### The task
Copy nothing but the lines from the opening of the entries through the line that contains "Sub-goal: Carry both", exactly as written. Drop the pictures.

### Supplied information

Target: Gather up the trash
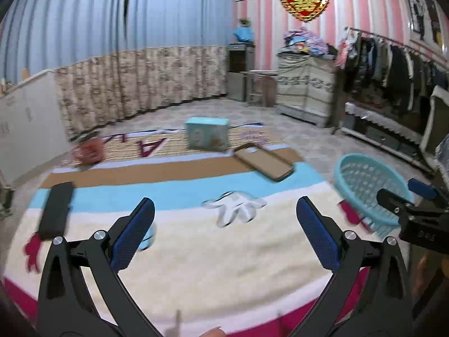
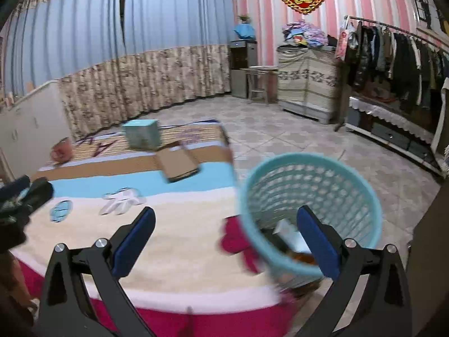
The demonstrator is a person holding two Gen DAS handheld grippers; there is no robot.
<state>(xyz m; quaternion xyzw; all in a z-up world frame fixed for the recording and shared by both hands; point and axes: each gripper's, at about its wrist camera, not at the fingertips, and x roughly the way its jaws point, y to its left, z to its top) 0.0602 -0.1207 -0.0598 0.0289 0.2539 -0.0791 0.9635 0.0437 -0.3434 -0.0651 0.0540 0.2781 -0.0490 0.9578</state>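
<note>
A teal mesh basket [image 2: 331,185] stands tilted at the bed's right edge, with white paper [image 2: 289,231] and a brown scrap inside. My right gripper [image 2: 226,209] hangs open beside its near rim, holding nothing. My left gripper [image 1: 226,200] is open and empty above the striped blanket [image 1: 196,255]. On the blanket lie a black flat box [image 1: 56,210], a brown cardboard tray [image 1: 263,163], a teal carton [image 1: 207,136] and a blurred red cup [image 1: 88,150]. In the left wrist view the basket [image 1: 364,182] is at the right, with the right gripper [image 1: 407,196] next to it.
A tiled floor [image 2: 280,129] lies past the bed. A clothes rack [image 2: 393,50] and a low shelf line the right wall. A covered cabinet [image 2: 308,84] and a small table stand at the back. Curtains [image 1: 140,84] and a white cabinet [image 1: 28,118] are on the left.
</note>
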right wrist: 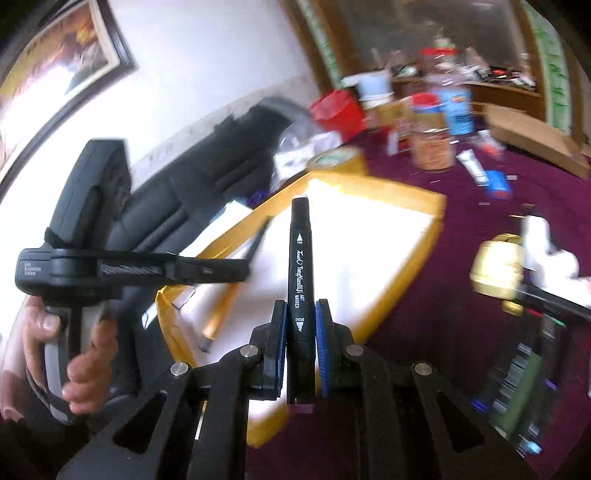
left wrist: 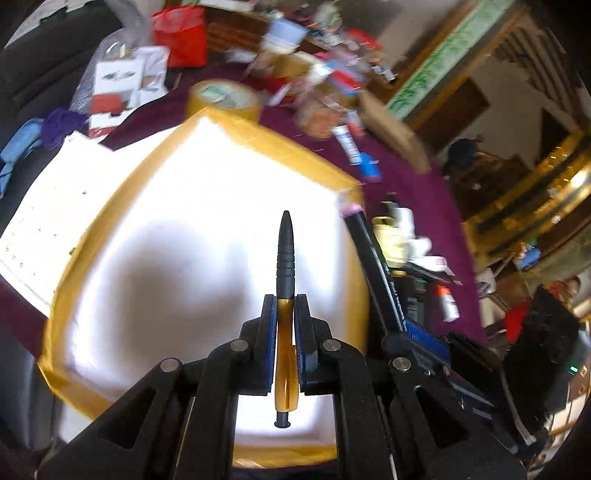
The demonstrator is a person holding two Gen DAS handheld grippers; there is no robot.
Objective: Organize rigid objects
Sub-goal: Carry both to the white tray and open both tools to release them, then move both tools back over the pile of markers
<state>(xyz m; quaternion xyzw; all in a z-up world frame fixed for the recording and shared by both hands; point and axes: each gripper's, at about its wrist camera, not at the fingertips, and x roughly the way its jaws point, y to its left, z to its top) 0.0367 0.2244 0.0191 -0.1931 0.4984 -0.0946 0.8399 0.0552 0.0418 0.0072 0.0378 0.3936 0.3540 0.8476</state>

### Response
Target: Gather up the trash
The demonstrator is a person holding two Gen DAS handheld grippers; there is no robot.
<state>(xyz m; quaternion xyzw; all in a z-up world frame fixed for the recording and shared by both hands; point and axes: each gripper's, at about its wrist camera, not at the fingertips, and x roughly the way its jaws point, y to its left, z to its top) 0.0602 -0.1207 -0.0598 0.0289 0.2539 -0.0791 0.9635 0.0437 -0.3434 -0.0651 0.0540 0.2781 -0.0490 0.9578</state>
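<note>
A teal mesh basket [image 2: 331,185] stands tilted at the bed's right edge, with white paper [image 2: 289,231] and a brown scrap inside. My right gripper [image 2: 226,209] hangs open beside its near rim, holding nothing. My left gripper [image 1: 226,200] is open and empty above the striped blanket [image 1: 196,255]. On the blanket lie a black flat box [image 1: 56,210], a brown cardboard tray [image 1: 263,163], a teal carton [image 1: 207,136] and a blurred red cup [image 1: 88,150]. In the left wrist view the basket [image 1: 364,182] is at the right, with the right gripper [image 1: 407,196] next to it.
A tiled floor [image 2: 280,129] lies past the bed. A clothes rack [image 2: 393,50] and a low shelf line the right wall. A covered cabinet [image 2: 308,84] and a small table stand at the back. Curtains [image 1: 140,84] and a white cabinet [image 1: 28,118] are on the left.
</note>
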right wrist: 
left wrist: 
The demonstrator is a person holding two Gen DAS handheld grippers; there is no robot.
Objective: Organize rigid objects
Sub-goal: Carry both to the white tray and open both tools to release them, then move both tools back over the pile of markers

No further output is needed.